**Raw data:**
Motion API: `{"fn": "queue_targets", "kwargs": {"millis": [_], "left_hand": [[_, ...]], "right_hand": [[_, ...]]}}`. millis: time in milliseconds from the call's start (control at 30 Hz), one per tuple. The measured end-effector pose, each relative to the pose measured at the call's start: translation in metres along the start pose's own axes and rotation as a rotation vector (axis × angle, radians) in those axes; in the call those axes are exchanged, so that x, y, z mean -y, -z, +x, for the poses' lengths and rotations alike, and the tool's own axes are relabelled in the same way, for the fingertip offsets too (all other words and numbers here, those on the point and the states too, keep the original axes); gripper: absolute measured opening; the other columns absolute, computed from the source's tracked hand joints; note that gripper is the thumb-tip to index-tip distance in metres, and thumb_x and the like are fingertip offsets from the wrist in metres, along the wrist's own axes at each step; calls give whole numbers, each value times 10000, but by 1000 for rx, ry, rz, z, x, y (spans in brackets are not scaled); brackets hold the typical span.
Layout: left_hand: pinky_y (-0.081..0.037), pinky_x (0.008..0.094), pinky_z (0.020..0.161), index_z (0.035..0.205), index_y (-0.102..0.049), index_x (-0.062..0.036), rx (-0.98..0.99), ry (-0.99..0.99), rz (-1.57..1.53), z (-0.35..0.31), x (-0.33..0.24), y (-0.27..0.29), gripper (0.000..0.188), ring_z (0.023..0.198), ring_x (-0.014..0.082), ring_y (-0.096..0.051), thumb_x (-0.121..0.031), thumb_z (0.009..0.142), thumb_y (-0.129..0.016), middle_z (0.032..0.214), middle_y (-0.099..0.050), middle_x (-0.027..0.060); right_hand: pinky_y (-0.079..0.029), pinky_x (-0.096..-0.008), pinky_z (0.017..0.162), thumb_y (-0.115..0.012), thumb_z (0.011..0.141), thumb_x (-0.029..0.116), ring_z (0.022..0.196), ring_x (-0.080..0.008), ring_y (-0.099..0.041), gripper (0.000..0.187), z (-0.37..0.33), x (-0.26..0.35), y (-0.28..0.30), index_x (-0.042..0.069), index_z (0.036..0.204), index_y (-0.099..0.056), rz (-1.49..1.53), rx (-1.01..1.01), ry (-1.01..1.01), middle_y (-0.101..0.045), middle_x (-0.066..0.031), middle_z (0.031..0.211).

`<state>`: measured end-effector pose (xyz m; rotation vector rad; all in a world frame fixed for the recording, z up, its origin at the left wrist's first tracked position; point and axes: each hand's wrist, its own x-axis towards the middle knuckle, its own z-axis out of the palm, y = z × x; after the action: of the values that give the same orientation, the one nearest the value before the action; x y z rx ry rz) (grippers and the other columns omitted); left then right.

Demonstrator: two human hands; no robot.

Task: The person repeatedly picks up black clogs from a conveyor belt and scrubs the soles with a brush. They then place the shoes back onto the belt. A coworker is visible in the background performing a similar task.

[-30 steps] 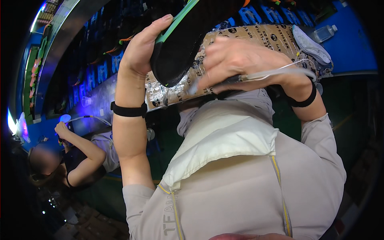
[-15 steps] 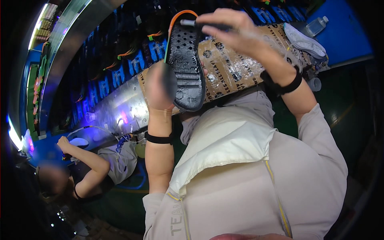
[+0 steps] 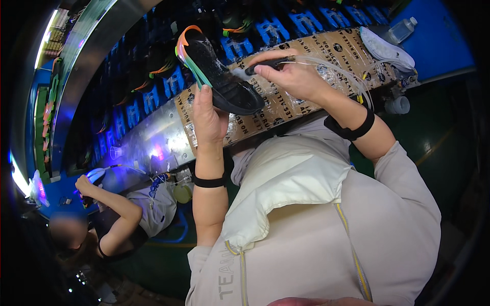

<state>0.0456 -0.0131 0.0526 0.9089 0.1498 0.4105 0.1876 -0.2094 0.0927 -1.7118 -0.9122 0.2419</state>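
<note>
My left hand (image 3: 210, 116) grips a black shoe sole (image 3: 240, 96) by its near side, thumb against the sidewall. The sole is tilted, with its hollow inner face partly toward me; an orange and green band runs along its left edge and round the far end. My right hand (image 3: 298, 80) is closed around a brush (image 3: 269, 65) with a dark handle and pale bristles. Its blurred tip is at the sole's right edge, but I cannot tell whether it touches. A clear tube (image 3: 334, 65) trails from the handle past my right wrist.
Beneath my hands runs a ledge (image 3: 311, 56) covered in printed brown tape. Beyond it, blue holders (image 3: 270, 31) and dark soles stand in rows. A white shoe (image 3: 384, 50), a clear bottle (image 3: 402, 30) and a plastic cup (image 3: 397, 105) are at right. A co-worker (image 3: 120, 206) sits at left.
The sole has tilted over, its far end swinging left, so its coloured sidewall now shows. My right hand and the brush have come down from the far end to the sole's right edge.
</note>
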Motion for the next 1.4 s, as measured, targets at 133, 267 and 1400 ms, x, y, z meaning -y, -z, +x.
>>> {"fn": "queue_targets", "kwargs": {"millis": [133, 267, 1400], "left_hand": [[-538, 465, 1111, 1409, -607, -7, -86, -10, -6, -1, 2, 0, 455, 1219, 279, -695, -346, 1105, -602, 1329, -715, 142], [-563, 447, 1072, 1420, -581, -13, -105, -43, 25, -1, 5, 3, 422, 1197, 259, -701, -310, 1120, -587, 1307, -712, 119], [-596, 498, 961, 1337, -741, -45, -488, -735, 1912, 225, -351, 4, 476, 1076, 412, -763, -374, 1001, -672, 1116, -784, 266]], "right_hand": [[-565, -360, 844, -737, 976, 296, 888, -255, -733, 264, -8, 11, 7, 86, 1119, -810, 49, -3, -154, -792, -129, 968], [-564, -357, 789, -735, 976, 283, 820, -251, -720, 271, -15, 6, 14, 62, 1118, -801, -26, 28, -136, -786, -140, 968], [-557, -376, 869, -693, 984, 68, 955, -299, -722, 311, -61, -119, 7, -34, 1276, -720, -48, -306, -59, -740, -195, 1078]]}}
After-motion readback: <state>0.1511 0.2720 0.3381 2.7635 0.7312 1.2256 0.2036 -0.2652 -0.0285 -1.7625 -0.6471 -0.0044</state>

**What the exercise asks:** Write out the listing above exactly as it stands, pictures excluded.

**Output of the task:**
Motion API: `{"fn": "queue_targets", "kwargs": {"millis": [_], "left_hand": [[_, ...]], "right_hand": [[_, ...]]}}`. millis: time in milliseconds from the call's start (control at 30 Hz), one per tuple. The measured end-effector pose, each relative to the pose measured at the call's start: translation in metres along the start pose's own axes and rotation as a rotation vector (axis × angle, radians) in those axes; in the call those axes are exchanged, so that x, y, z mean -y, -z, +x, for the poses' lengths and rotations alike, and the tool's own axes are relabelled in the same way, for the fingertip offsets too (all other words and numbers here, those on the point and the states too, keep the original axes); gripper: absolute measured opening; the other columns absolute, computed from the source's tracked hand joints; note that gripper is the thumb-tip to index-tip distance in metres, and thumb_x and the like are fingertip offsets from the wrist in metres, along the wrist's own axes at each step; calls give whole numbers, each value times 10000, but by 1000 for rx, ry, rz, z, x, y (spans in brackets are not scaled); brackets hold the typical span.
Layout: left_hand: pinky_y (-0.081..0.037), pinky_x (0.008..0.094), pinky_z (0.020..0.161), index_z (0.035..0.205), index_y (-0.102..0.049), index_x (-0.062..0.036), rx (-0.98..0.99), ry (-0.99..0.99), rz (-1.57..1.53), z (-0.35..0.31), x (-0.33..0.24), y (-0.27..0.29), gripper (0.000..0.188), ring_z (0.023..0.198), ring_x (-0.014..0.082), ring_y (-0.096..0.051), thumb_x (-0.121..0.031), thumb_z (0.009..0.142), thumb_y (-0.129..0.016), middle_z (0.032..0.214), middle_y (-0.099..0.050), middle_x (-0.027..0.060); right_hand: pinky_y (-0.079..0.029), pinky_x (-0.096..-0.008), pinky_z (0.017..0.162), thumb_y (-0.115..0.012), thumb_z (0.011..0.141), thumb_x (-0.029..0.116), ring_z (0.022..0.196), ring_x (-0.080..0.008), ring_y (-0.099..0.041), gripper (0.000..0.187), z (-0.37..0.33), x (-0.26..0.35), y (-0.28..0.30), index_x (-0.042..0.069), index_z (0.036..0.204), index_y (-0.099..0.056), rz (-1.49..1.53), rx (-1.01..1.01), ry (-1.01..1.01), middle_y (-0.101..0.045), middle_x (-0.066..0.031), middle_z (0.031..0.211).

`<state>`: measured end-effector pose (xyz m; rotation vector rad; all in a world frame fixed for the recording, z up, its origin at the left wrist's first tracked position; point and axes: each hand's wrist, its own x-axis towards the middle knuckle, its own z-axis out of the palm, y = z × x; after the action: of the values that give the same orientation, the one nearest the value before the action; x y z rx ry rz) (grippers and the other columns omitted); left then right.

Demonstrator: two human hands; no robot.

Task: The person repeatedly picks up black clogs from a conveyor belt and scrubs the soles with a brush. They then place the shoes back onto the belt. A coworker is visible in the background performing a similar task.

[-30 steps] 
[-15 steps] 
[+0 steps] 

<state>0.0456 -0.0131 0.0526 0.9089 0.1498 0.4105 0.1876 -0.2094 0.0927 -1.7118 -0.9122 0.2419</state>
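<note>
My left hand (image 3: 210, 116) grips a black shoe sole (image 3: 240, 96) by its near side, thumb against the sidewall. The sole is tilted, with its hollow inner face partly toward me; an orange and green band runs along its left edge and round the far end. My right hand (image 3: 298, 80) is closed around a brush (image 3: 269, 65) with a dark handle and pale bristles. Its blurred tip is at the sole's right edge, but I cannot tell whether it touches. A clear tube (image 3: 334, 65) trails from the handle past my right wrist.
Beneath my hands runs a ledge (image 3: 311, 56) covered in printed brown tape. Beyond it, blue holders (image 3: 270, 31) and dark soles stand in rows. A white shoe (image 3: 384, 50), a clear bottle (image 3: 402, 30) and a plastic cup (image 3: 397, 105) are at right. A co-worker (image 3: 120, 206) sits at left.
The sole has tilted over, its far end swinging left, so its coloured sidewall now shows. My right hand and the brush have come down from the far end to the sole's right edge.
</note>
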Motion for the next 1.4 s, as measured, targets at 133, 267 and 1400 ms, x, y, z meaning -y, -z, +x.
>>> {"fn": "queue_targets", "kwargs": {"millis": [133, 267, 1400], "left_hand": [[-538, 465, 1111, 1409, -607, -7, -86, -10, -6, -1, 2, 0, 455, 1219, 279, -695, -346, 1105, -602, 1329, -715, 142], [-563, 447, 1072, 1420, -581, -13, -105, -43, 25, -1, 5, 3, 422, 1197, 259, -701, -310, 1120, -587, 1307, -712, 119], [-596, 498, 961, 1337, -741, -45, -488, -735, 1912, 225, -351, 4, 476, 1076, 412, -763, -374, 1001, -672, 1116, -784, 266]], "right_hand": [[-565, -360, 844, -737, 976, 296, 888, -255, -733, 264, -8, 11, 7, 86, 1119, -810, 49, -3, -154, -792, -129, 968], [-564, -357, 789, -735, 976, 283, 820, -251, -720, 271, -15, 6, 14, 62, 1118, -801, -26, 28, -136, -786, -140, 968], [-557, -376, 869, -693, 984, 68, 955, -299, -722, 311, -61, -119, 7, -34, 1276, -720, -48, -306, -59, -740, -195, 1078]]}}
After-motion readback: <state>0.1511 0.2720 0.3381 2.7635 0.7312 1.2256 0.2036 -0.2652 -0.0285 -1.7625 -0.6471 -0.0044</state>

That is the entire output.